THE LONG ROAD TO CUBA

I am not sure when the quest to use my writing and photography to promote Route 66, its unique culture, and the people who give it life and vitality began. However, I do know who set that quest in motion – Bob Waldmire. 
We met shortly after he began moving into the old Hackberry General Store in Hackberry, Arizona. Even though I lean a bit toward the red neck side my view is that there is a danger of becoming so narrow minded you can look down a beer bottle with both eyes if you don’t associate with, and cultivate friends from a wide spectrum of life. Bob was at the far end of my spectrum.
Over the years Bob and I became fairly good friends. And as that friendship developed I began to see Route 66, a highway that had been a part of my life since infancy, in a different light. The rest, as they say, is history. 
Initially my writings were centered on the development of the American automotive industry, specifically between the years 1885 and 1940. The one deviation was a weekly travel column written for the Kingman Daily Miner. 
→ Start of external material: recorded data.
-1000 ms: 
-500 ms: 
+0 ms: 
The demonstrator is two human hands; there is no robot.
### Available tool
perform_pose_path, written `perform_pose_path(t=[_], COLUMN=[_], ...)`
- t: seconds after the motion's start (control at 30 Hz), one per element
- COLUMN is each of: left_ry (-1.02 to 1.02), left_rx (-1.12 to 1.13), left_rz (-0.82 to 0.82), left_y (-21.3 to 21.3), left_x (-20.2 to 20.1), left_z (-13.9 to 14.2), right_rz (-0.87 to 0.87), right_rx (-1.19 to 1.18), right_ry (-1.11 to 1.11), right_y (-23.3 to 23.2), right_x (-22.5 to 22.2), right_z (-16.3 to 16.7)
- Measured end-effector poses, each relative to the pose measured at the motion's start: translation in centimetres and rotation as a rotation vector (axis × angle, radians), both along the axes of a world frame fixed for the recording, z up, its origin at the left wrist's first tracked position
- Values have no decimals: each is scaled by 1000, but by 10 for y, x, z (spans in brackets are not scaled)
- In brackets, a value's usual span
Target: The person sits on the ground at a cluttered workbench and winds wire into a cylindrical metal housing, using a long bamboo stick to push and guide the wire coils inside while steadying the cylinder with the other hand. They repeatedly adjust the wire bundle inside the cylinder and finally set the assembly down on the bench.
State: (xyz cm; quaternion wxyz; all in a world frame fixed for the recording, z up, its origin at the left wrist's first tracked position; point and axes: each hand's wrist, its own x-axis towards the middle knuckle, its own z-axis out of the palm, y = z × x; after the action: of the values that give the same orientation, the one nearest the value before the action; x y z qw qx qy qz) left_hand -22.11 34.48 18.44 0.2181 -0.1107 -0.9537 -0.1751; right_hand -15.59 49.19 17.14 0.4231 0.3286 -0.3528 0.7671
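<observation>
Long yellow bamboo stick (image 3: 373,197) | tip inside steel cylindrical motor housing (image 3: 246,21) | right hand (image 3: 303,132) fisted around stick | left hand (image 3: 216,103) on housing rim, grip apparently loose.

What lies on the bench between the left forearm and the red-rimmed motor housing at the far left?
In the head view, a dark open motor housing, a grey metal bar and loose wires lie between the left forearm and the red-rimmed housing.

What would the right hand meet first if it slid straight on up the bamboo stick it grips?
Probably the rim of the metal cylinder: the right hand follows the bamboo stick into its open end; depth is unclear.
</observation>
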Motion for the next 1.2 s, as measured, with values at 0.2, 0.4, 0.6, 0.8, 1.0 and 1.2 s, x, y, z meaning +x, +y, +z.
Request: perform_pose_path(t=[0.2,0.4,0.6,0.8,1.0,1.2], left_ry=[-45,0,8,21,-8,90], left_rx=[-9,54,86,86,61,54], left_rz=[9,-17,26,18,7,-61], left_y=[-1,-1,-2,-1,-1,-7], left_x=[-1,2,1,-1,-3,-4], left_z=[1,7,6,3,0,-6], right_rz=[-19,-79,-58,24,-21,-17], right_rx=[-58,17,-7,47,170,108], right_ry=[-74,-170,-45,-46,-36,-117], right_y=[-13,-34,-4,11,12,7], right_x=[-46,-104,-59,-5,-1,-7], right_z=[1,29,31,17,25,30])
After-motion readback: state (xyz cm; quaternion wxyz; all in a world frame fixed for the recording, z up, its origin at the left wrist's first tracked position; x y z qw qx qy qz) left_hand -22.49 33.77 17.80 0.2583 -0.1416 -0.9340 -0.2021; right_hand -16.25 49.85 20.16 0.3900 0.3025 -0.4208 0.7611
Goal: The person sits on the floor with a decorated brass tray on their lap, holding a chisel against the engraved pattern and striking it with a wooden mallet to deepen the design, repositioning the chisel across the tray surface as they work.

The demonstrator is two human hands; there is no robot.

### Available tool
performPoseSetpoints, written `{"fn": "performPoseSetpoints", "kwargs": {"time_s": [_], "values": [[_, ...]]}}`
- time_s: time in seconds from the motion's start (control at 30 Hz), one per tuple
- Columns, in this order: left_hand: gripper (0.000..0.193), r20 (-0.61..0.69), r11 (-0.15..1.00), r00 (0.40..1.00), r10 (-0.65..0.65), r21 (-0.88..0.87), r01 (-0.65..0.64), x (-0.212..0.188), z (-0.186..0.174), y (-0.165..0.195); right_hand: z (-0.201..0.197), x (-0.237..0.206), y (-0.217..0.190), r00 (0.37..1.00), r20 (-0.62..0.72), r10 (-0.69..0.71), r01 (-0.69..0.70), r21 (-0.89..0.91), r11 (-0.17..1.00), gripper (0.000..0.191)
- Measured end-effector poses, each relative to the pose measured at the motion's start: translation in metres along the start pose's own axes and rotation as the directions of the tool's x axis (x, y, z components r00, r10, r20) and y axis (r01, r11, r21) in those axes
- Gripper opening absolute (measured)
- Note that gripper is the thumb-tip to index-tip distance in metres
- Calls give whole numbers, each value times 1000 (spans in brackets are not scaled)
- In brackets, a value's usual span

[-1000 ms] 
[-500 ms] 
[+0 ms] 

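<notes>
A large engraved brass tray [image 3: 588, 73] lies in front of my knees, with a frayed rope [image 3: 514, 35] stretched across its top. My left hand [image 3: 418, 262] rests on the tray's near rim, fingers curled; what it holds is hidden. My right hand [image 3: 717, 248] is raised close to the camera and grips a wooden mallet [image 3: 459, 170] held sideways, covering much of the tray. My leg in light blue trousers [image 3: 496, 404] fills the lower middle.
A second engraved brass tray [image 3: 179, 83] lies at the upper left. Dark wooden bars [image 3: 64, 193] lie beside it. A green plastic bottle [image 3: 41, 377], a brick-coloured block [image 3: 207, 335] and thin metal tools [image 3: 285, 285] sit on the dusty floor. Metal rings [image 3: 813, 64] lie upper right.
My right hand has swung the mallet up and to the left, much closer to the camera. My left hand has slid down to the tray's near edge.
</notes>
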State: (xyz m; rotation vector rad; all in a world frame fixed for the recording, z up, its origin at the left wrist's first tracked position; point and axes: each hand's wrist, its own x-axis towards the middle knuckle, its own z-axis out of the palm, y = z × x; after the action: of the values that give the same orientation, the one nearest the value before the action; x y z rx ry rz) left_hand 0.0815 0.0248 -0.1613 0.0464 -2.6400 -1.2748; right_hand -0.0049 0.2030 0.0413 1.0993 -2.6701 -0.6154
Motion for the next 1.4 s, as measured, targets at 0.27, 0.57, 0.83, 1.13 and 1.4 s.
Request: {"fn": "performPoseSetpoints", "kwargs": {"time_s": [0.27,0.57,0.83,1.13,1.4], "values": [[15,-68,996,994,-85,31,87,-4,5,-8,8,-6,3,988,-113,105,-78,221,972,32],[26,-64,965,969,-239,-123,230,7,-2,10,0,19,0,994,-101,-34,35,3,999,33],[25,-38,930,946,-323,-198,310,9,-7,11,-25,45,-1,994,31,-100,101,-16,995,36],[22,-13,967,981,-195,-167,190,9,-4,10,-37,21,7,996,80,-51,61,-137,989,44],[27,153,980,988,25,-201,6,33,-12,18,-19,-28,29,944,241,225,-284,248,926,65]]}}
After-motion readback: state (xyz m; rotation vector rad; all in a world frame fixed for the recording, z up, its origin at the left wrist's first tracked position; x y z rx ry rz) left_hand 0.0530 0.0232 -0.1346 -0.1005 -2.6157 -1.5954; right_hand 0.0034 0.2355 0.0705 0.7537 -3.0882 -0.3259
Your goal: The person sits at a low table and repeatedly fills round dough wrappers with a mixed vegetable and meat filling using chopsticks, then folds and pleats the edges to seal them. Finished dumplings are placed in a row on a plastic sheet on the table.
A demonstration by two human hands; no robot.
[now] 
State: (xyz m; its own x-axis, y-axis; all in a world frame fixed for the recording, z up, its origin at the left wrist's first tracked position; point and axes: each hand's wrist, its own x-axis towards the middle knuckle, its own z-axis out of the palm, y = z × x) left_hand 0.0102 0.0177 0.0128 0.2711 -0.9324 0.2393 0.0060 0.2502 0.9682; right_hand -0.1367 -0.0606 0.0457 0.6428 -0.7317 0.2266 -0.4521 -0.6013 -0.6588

Meanwhile, I promoted Route 66 in my corner of the world and became frustrated by the lack of progress in preserving its unique attributes in my adopted hometown. With the exception of one particular endeavor, my contributions were rather anemic. 
I served as the chairman for the organizing committee of the Arizona Route 66 Association in charge of the Route 66 Fun Run. 
We introduced a few changes. Some, like relocating the main event from Centennial Park to downtown Kingman became integral components for the event. Others, like hosting a display of Shelle Grahams work at the Hotel Beale, fell by the wayside. 
The first real opportunity to promote the entire road through my work came with the contract to write Ghost Towns of Route 66. This book provided me with an unprecedented opportunity to add depth and context to the Route 66 experience as well as shine the light on towns where the resurgent interest came far to late. 
With the Route 66 encyclopedia project, I was presented with an incredible opportunity for the promotion of the road. In October of 2011, as we traveled Route 66 to promote the ghost town book, and to gather photos for the encyclopedia, I began to expand on this line of thought and to develop the idea of using the books debut and initial promotion to bolster the promotional efforts of a community along the road. 
The question of where followed us in our travels. Pontiac and Atlanta, Barstow and Santa Monica,  Tucucmcari and Kingman all seemed like ideal places for what I envisioned. Then we arrived at the Wagon Wheel Motel in Cuba, Missouri to sign books along with Riva Echols and Joe Sonderman. 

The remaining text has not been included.